Edwards Lifesciences sponsored this study. Dr. Webb reported financial relationships with Abbott Vascular, Edwards Lifesciences, Essential Medical, and Vivitro.

 

WASHINGTON – A novel transcatheter mitral valve replacement with a transseptally introduced docking mechanism that secures the valve with native mitral valve leaflets was found feasible and effective in an initial series of 10 patients, according to a first-in-man report at CRT 2018 sponsored by the Cardiovascular Research Institute at Washington Hospital Center.

“All patients remained hemodynamically stable throughout the procedure, and the valve was successfully implanted in all patients,” reported John G. Webb, MD, McLeod Professor of Heart Valve Intervention at the University of British Columbia, Vancouver.

Ted Bosworth/MDedge News

The experimental Sapien M3 valve evaluated in this study has a novel design with docking and valve components. The Sapien M3 dock is comprised of a shape-memory nitinol dock that is guided to encircle the native leaflets, which is the first step in securing the system. Subsequent functional turns around the leaflets then provide a rigid landing space for placement of the M3 valve. A final atrial turn on the docking mechanism suspends the device against the mitral annulus to maintain position for valve deployment.

The docking system “is retrievable up until the point of the final release,” Dr. Webb explained. A knitted polyethylene terephthalate skirt is employed to aid in creating a seal between the leaflets and the dock. Once the docking system is in place, the procedure “then becomes a relatively standard transcatheter transseptal valve-in-valve–type procedure” that is a “fairly easy part of the procedure at centers with transcatheter valve implantation experience.”

The very first case was performed in a 75-year-old woman with severe mitral valve insufficiency. Frail with multiple comorbidities and a left ventricular ejection fraction of 30%, the patient was not a candidate for surgery. Although Dr. Webb acknowledged that the first case “was a learning process,” he reported that the patient was discharged after a 1-night hospital stay with reassuring valve placement and function based on imaging studies.

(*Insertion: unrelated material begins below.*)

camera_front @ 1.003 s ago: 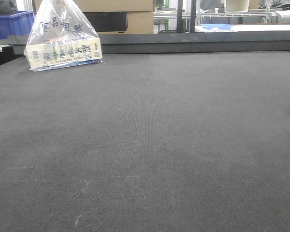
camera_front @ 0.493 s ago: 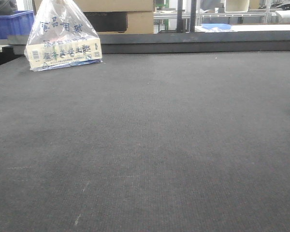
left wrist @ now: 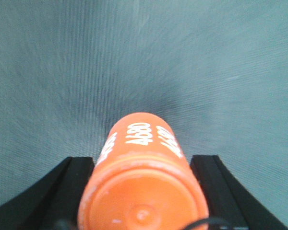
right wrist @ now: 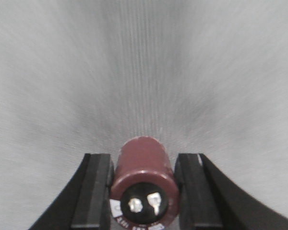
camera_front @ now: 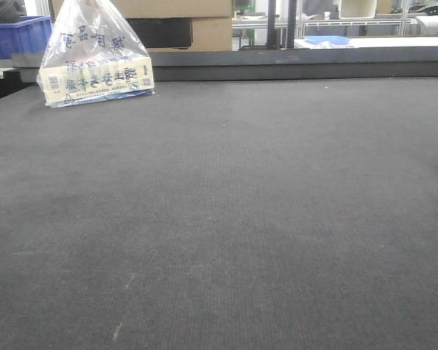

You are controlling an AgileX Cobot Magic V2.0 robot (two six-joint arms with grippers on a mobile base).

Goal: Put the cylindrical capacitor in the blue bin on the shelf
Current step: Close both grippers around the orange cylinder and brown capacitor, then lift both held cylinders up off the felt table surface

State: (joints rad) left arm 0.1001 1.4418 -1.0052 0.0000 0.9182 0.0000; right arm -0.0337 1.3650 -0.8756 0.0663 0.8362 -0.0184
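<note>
Dark felt covers the table (camera_front: 226, 219), and both wrist views look down on it, though neither shows an edge to place the arms by, and the front view shows no arm at all. Nearest the left camera, the left gripper (left wrist: 141, 160) is closed to the width of an orange capacitor (left wrist: 144, 191), with a black finger pressed to each side of the barrel; "4680" is printed in white along its sleeve. The right gripper (right wrist: 143, 158) is likewise clamped on a smaller brown capacitor (right wrist: 143, 184), whose end face with two metal terminals points back at the lens. Whether either one rests on the felt or hangs above it cannot be told. Both are probably rigid cans, fairly light, in smooth plastic sleeves. I judge them slippery and, being round, apt to twist or roll between flat pads. The safest hold is square across the middle of the barrel, clear of the terminals, and firm rather than crushing. Farther off, at the far left corner, stands a clear plastic bag (camera_front: 95, 55) of boxed goods. Beyond the far edge behind it sits a blue crate (camera_front: 14, 36), with cardboard boxes (camera_front: 204, 29) to its right. Whether that crate is the bin meant I cannot tell.
</note>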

Data was available from 10 patients from five participating centers in Canada and the United States. The mean age was 74 years, and all were New York Heart Association class III or higher. The mean left ventricular ejection fraction was 37.5%. Although the average Society of Thoracic Surgery risk score was only 4.9%, Dr. Webb noted that this underestimated the vulnerability of a population in which most had compromised renal function. Half of the 10 had severe mitral valve regurgitation prior to valve replacement, and the remainder had moderate to severe regurgitation.

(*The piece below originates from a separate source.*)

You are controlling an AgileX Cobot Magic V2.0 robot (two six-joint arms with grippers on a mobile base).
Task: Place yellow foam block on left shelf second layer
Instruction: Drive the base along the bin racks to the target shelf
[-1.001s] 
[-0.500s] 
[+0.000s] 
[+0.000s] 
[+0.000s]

“At the end of 30 days, all had mild or less insufficiency,” Dr. Webb reported. Although one patient did develop significant mitral insufficiency after discharge because of a small tear attributed to probing, it was repaired with a plug. The one technical failure occurred in a patient who required a plug during the course of valve replacement; again, the plug proved effective for preventing significant valve insufficiency.

 

In this series of patients, one stroke occurred 2 days after the procedure, but there were no deaths in the initial 30-day follow-up, according to Dr. Webb. Although he noted that the procedure time in the first case was 4 hours, the procedure times became shorter with experience and the second-to-last and last cases took 2.5 and 1.3 hours, respectively.

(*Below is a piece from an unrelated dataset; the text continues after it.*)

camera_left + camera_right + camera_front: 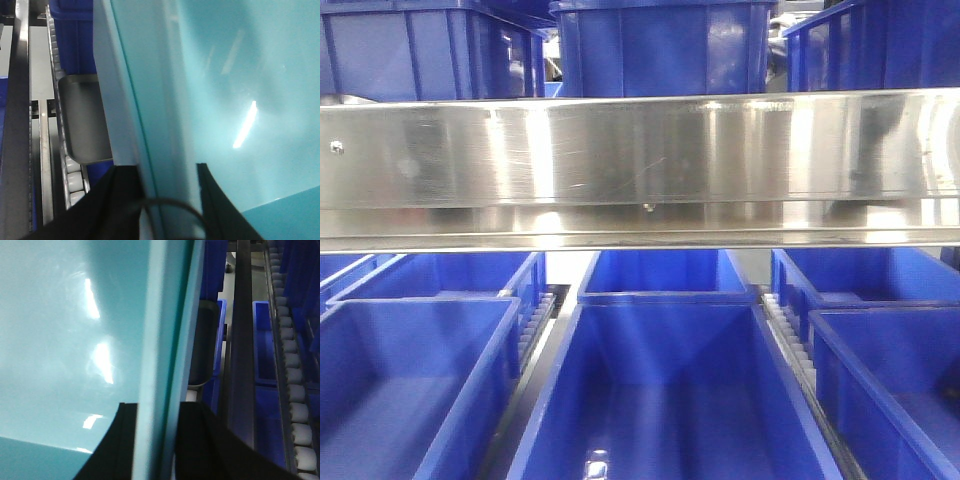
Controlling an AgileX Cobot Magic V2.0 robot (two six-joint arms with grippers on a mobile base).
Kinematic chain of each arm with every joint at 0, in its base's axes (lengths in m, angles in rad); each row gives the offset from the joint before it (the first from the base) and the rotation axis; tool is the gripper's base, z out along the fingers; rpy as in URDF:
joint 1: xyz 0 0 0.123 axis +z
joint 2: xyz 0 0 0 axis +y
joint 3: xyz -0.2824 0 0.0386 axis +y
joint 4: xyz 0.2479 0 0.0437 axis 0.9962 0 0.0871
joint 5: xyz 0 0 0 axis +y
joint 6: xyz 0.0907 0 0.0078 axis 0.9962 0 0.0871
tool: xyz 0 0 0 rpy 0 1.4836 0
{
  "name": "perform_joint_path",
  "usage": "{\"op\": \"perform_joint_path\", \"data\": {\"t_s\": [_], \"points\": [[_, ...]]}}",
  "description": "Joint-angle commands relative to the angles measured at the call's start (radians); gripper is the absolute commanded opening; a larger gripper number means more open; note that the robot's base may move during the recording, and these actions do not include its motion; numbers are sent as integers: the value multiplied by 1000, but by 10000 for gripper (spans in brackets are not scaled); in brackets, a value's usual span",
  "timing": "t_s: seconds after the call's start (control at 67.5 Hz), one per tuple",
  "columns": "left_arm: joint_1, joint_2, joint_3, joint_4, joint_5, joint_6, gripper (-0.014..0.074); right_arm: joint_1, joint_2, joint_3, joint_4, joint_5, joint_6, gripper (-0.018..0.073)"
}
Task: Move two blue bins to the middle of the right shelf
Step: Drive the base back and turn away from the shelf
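Stainless-steel shelving fills the front view, where a bright shelf rail (640, 160) crosses the frame. Dark blue bins (670, 400) stand in rows below it, with more on the level above, and roller tracks (788, 330) show between the lower rows. At the left wrist, the left claw (164, 169) is clamped on the thick rim of a pale blue bin (240, 75), one black finger on the outer side and one against the smooth inner wall. At the right wrist, the right claw (159, 407) grips a pale blue rim in the same way, a finger pressed to each side. Whether the two claws hold one bin or two cannot be told. In both wrist views the pale rim runs alongside roller tracks and a dark rail (242, 365), with dark blue bins beyond.
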Motion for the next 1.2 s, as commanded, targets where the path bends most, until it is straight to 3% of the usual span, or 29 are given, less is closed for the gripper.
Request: {"op": "perform_joint_path", "data": {"t_s": [0.0, 1.185], "points": [[-9, -19, -19, -77, -84, 19, -111, 2, -12, -19, 36, -93, -12, -154], [-9, -16, -19, -77, -84, 19, -111, 2, -12, -19, 36, -98, -12, -154]]}}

Howard C. Herrmann, MD, director of the interventional cardiology program at the University of Pennsylvania, Philadelphia, and a panelist on the symposium where these data were presented, called the results “exciting.” However, he also noted that “this is the first time that any us have had a look at this device,” so more data will be needed to understand its clinical potential.

Edwards Lifesciences sponsored this study. Dr. Webb reported financial relationships with Abbott Vascular, Edwards Lifesciences, Essential Medical, and Vivitro.